Synopsis
Inception meets Blade Runner in Boris Hansen's sci-fi fantasy thriller, set in a near future where you can travel into books as if they were physical realities - and change them from the inside.
In the third volume of Silent Worlds, three different parties battle to solve the mystery of the Book of Nightmares - a fiction that will soon open up in the Current, potentially giving unlimited power to whoever finds it first.
Both Olivia's team of fiction agents and serial killer, Victor, are participants in a fateful race to figure out what kind of book it is and what the explanation is for the glowing ghost, seemingly calling for help from within the fiction.
Winner of the Best Fantasy Novel of the 2024 Award.
Reviews
"To win a Saga award for Danish Fantasy Book of the Year requires that you have written a quality work that blows readers away. That there are exciting characters and a clear plot. All of this can be said about this year's winner. We can also say that it is a book that points out our world and comments on book burnings, radical religion and corrupt politics. It is stylish, funny and a fantastic reading experience." – (Danish Fantasy Festival - prize committee)

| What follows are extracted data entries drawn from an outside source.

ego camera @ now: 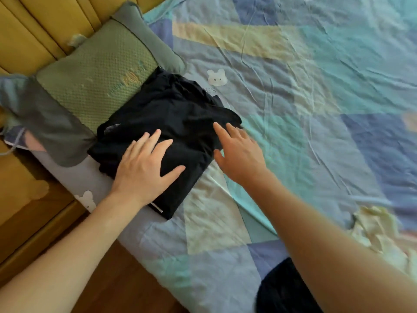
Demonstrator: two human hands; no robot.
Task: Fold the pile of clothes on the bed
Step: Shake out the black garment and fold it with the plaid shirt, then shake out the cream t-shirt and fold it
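A bed (316,109) under a patchwork blue, teal and cream sheet fills the view. The left hand (144,168) lies flat, fingers spread, pressing on a folded black garment (176,114) near the bed's edge. The right hand (239,152), grip open and holding nothing, touches the garment's right edge. A green pillow (94,73) sits just behind the garment; a crumpled pale yellow cloth (381,236) lies well apart.
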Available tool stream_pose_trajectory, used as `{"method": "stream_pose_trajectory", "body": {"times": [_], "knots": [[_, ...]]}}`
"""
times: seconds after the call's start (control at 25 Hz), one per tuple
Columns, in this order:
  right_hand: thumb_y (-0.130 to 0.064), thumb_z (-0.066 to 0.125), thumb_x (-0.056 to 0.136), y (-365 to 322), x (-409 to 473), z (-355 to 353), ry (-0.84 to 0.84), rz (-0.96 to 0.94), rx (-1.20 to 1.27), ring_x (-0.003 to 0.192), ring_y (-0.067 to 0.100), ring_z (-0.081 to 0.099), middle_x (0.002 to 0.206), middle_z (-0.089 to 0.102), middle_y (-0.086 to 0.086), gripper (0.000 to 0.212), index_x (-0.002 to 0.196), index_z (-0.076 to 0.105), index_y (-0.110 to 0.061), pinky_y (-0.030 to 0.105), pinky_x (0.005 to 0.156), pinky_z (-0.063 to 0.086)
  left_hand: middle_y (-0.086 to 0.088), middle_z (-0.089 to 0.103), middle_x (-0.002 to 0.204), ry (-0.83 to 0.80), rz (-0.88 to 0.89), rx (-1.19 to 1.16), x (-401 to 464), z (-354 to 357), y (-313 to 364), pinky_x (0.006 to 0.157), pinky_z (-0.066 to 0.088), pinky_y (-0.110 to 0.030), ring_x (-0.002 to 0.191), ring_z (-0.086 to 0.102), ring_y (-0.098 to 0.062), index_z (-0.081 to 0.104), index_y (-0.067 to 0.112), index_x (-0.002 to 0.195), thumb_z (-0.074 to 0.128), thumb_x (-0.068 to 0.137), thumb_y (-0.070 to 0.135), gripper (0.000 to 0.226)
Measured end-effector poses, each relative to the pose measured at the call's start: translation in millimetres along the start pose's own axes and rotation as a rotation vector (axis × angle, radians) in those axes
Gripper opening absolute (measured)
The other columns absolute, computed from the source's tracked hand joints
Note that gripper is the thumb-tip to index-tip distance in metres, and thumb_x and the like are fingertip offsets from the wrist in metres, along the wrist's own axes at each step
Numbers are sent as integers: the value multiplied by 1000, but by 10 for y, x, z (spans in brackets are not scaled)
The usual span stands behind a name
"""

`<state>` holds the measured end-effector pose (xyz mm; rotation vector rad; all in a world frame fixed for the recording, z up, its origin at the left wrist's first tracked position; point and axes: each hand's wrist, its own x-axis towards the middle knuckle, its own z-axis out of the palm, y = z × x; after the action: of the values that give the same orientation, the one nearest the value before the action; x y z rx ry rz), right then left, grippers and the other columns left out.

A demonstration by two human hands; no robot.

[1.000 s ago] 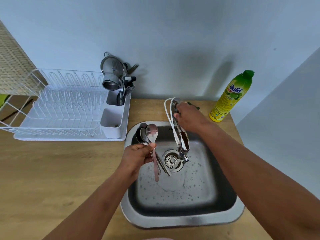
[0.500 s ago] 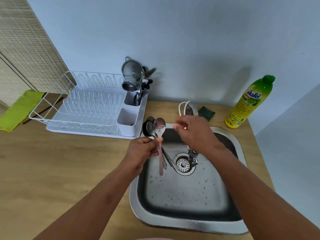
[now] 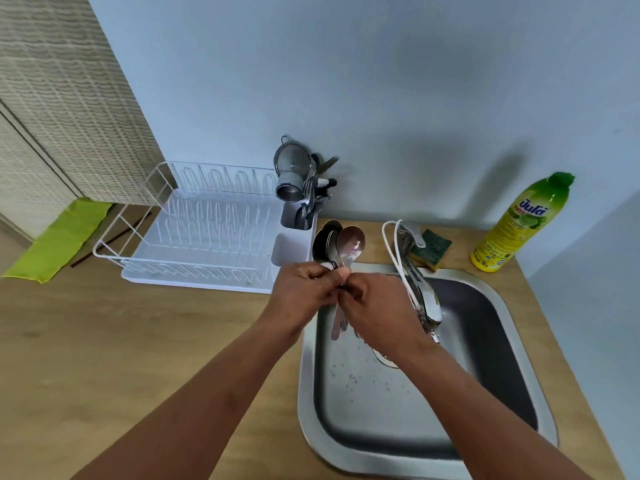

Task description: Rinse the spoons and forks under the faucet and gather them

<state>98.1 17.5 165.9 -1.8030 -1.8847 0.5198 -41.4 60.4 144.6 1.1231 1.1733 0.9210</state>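
Note:
My left hand point(image 3: 304, 289) grips a bundle of several metal spoons point(image 3: 341, 245), bowls pointing up and away, handles hanging down over the left rim of the steel sink point(image 3: 512, 334). My right hand point(image 3: 375, 306) has come against the left one, its fingers pinching the same handles just below the bowls. The chrome faucet point(image 3: 424, 299) reaches over the basin to the right of both hands. I see no water stream from it. Wet droplets dot the sink floor.
A white dish rack point(image 3: 194, 244) stands left of the sink, its caddy point(image 3: 299, 216) holding cutlery and a strainer. A green-yellow sponge point(image 3: 431, 249) and a dish soap bottle point(image 3: 519, 226) sit behind the sink. A green cloth point(image 3: 59, 240) lies at the far left.
My right hand left the faucet and moved left to the spoon bundle held by my left hand. The view shifted, so the sink now lies further right.

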Motion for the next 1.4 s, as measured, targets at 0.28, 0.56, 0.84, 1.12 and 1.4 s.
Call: {"method": "stream_pose_trajectory", "body": {"times": [0.28,0.56,0.84,1.12,1.4], "knots": [[-22,64,94,-653,798,94,180,-80,127,47,3,49,54,59,-8,23,77,77,-15,14,50,33,-11,79,71,61,219,214,551,-788,709,76,65,-39,67,75,-17,83,17,74,87,78,23,8],[-23,70,90,-554,1266,447,148,106,300,64,15,68,69,74,2,16,83,80,-13,29,65,52,-12,82,87,33,191,301,1076,-962,584,85,63,-48,83,79,-29,84,17,90,90,73,19,18],[-27,74,84,-175,1214,903,-2,184,162,61,18,61,65,70,3,17,73,77,-14,31,59,45,-3,80,74,-38,85,552,1158,-1019,168,70,61,-28,73,77,-17,83,20,79,90,68,23,13],[-24,63,90,-116,1226,1067,19,99,-74,60,24,57,67,68,5,20,80,78,-16,26,48,37,3,64,59,-33,28,878,1216,-1041,41,50,37,-24,56,59,-15,64,27,56,85,75,30,28],[-18,58,92,-192,1137,1009,126,15,-120,73,28,64,77,74,9,21,85,76,-12,38,67,52,3,74,95,41,152,795,1136,-1152,-9,78,44,-27,90,64,-16,66,19,128,84,78,29,54]]}}
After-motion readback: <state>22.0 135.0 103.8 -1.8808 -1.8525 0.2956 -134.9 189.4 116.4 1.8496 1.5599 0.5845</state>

Personal note from the author
‘The Silent Worlds series is my take on an intense suspense series with a unique twist, because literature is used as a meta-layer, playground and battlefield,’
Were you inspired by real events when you came up with the plot of the Silent Worlds series?
‘If this series had been written ten years ago, it would have been different. Now it's hard to write a science fiction story set in our near future without at least recognising climate change, for example.’
‘When you're also writing a story where culture has literally become a battlefield, it's also hard not to consider the anti-democratic currents of the time and the potential of misinformation when you think about what would actually happen if you could travel into stories and change them.’
He himself would travel into the sci-fi classic 1984 by George Orwell if he could choose. And what would he change?
‘At the very end, I would buy Winston Smith a cake or a teddy bear.’